Data section:
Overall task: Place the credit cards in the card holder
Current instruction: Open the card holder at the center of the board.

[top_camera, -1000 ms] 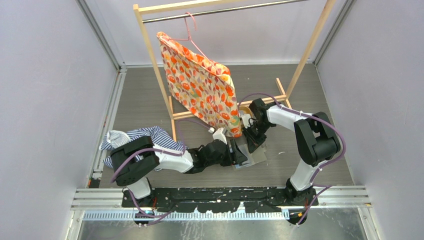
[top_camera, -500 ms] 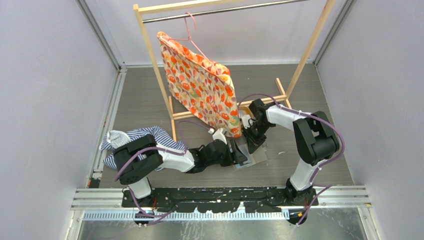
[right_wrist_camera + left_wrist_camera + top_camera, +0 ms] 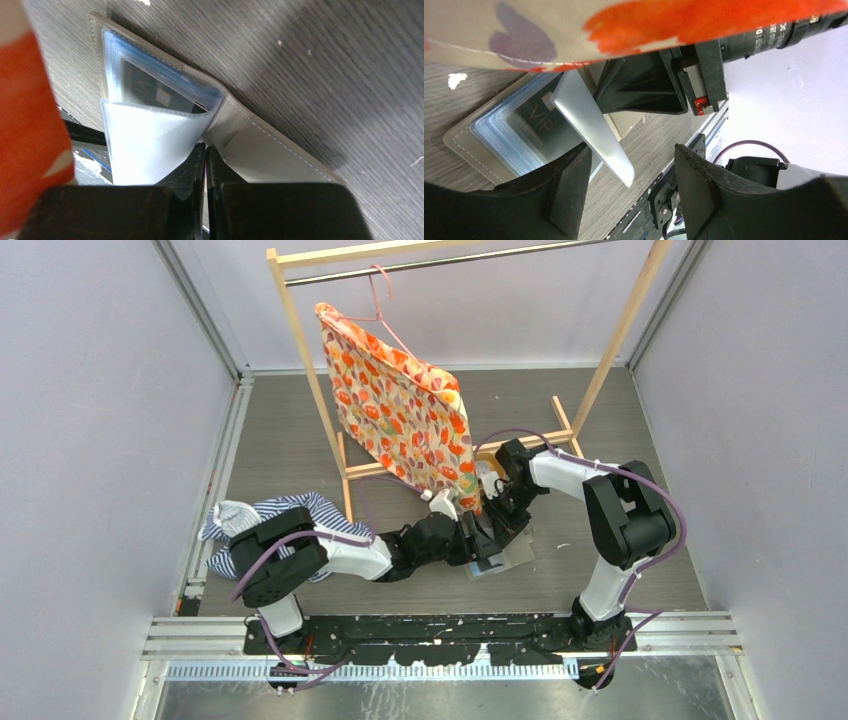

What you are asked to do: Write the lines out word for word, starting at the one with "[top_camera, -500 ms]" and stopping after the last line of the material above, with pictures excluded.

Result of the exercise:
[top_camera, -500 ms] 
[right_wrist_camera + left_wrist_camera + top_camera, +0 ms] 

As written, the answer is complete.